Back to Birth, his latest album from 2015, is his most personal yet. The album is full of the honest truths of his day-to-day and, just like good folk music, it feels like sitting with a good friend while he tells stories about love, loss and the hard road of life.

Greene’s vulnerability is evident in his voice, in his expressions, in the way his hands strum the guitar, strike the piano or orchestrate the other musicians on the stage — it’s as if the music relies on Greene’s rhythm for its own.

Since his early 20s, Greene has played with Phil Lesh, Bob Weir, Neal Casal, Gov’t Mule, BB King, Tim Bluhm and the Black Crowes, to name a few. In sharing the stage, Greene’s art and life is reminiscent of the so-called gurus in his artistic lineage. He’s been able to assimilate their knowledge of music, allowing it to leave a mark on him in the process.

Perhaps more notable than any stylistic similarities are those that lie beneath. The various artists in Greene’s musical lineage have each maintained an enduring humility, rarely succumbing to the vanity of their stardom. Instead, their popularity only seemed to fuel and inspire their love of live music.

Greene is likewise emerging as a master of live performance and comes at it with a sincere curiosity explored through an emphasis on the present.

“As an art form, [live] music is funny because you play it and then it is gone,” Greene says. “Not like a painting — you paint a painting and it is there and it is the same when someone else looks at it, but music is weird, it goes away. It is fleeting, you know? Where does it go once you play it?”

On the stage, familiar songs take on new life, each time telling their story a little differently, keeping a slightly different rhythm, staying true to their origins and reinventing themselves at the same time.

Similarly, Greene is a bridge between history and future, constantly bringing his music to the next generation without forsaking the traditions of the past. And, over the past 10 years Greene has progressed from the young talent in fine company to the leader of the pack — a powerful and humbling transformation to watch.

It’s powerful because he stepped into the role of conductor, orchestrating the notes as they are played and elevating everyone in the process.

It’s humbling because Greene seems to lead as if from behind, making everyone else shine more brightly, forsaking his own spotlight for the proverbial love of the game.

The result is ever-evolving music, each performance adding to the last.

“Let’s say you go see a concert and you hear your favorite song — that becomes the definitive version, that time you saw it,” Greene says. “It could be different every time, sometimes it is a lot different, sometimes not so much. Every time I go on stage it is a chance to make it a new, definitive version of every song we play.”

Greene feels a sense of relief in shedding constancy and embracing change — a messy style that fits Greene well, but is ill-suited for anyone who wants to take the blue collar out of being a rock star.

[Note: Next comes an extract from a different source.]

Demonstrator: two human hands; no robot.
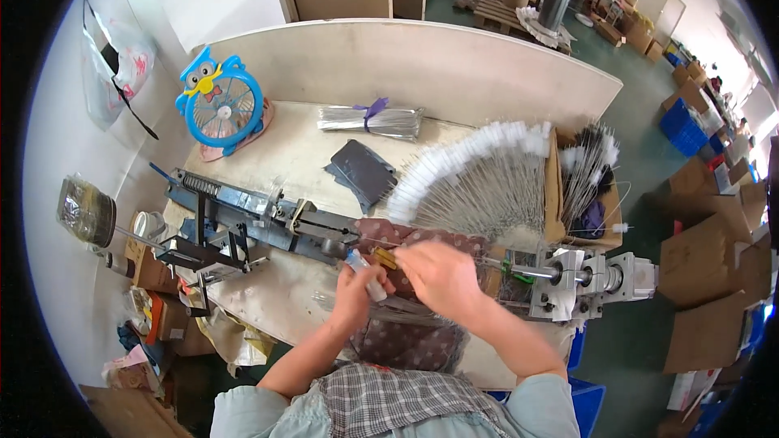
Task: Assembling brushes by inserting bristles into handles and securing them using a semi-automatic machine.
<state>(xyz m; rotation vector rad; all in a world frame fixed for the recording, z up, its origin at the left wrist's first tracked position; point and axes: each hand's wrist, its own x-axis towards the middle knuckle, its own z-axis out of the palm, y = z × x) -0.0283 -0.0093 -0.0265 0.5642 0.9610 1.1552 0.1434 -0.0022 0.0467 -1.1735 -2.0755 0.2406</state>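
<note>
My left hand [355, 292] is closed around a white tube-shaped piece [375, 287] with a blue upper end. Just right of that end is a small yellow piece [385, 257], partly hidden by my fingers. My right hand [442, 277] is close beside it, smeared by motion, so its grip cannot be made out. Both hands are over a dark dotted cloth [406, 341] on the bench, with thin wires lying beneath them. To the left, the long metal jig [312, 231] ends near my left hand; to the right stands a spindle device [568, 277] with a metal shaft.
A fan of white-tipped wire brushes [479, 178] spreads behind my hands, beside a cardboard box [554, 195] of more brushes. Farther back lie a tied wire bundle [370, 119] and dark sheets [363, 172]. A blue toy-shaped fan [223, 105] stands at the back left.
</note>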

“I think there is a lot more power in just creating day-to-day art and music and whether or not you are commercially successful kind of doesn’t really matter,” Greene says. “For me being successful is more a matter of the art that you are able to create in your lifetime and what you are able to put out, music wise, in the world. A successful life for me includes all of those things: It includes music, it includes a family, it includes some sort of stability financially, it includes — you know I hate to say it — but sort of the normal things in life.”

Lately, he’s used this artistic mentality to explore other media — from photography to painting and linoleum block prints — where Greene is getting the chance to see his otherwise immaterial process take on a physical form.

“Basically I make huge messes,” Greene says. “I have paint everywhere. If this were the music studio, there would be cords and tables and shit lying around, but it’s paint and it’s everywhere. There is paint on the floor, for God’s sake.”

No matter what art form, creating is a fundamental part of living for Greene. The end product is often unrecognizable from its origins, but Greene says that’s more than OK — that’s how it should be.

“That’s part of the fun of the whole thing,” he says. “You don’t really know what’s coming.”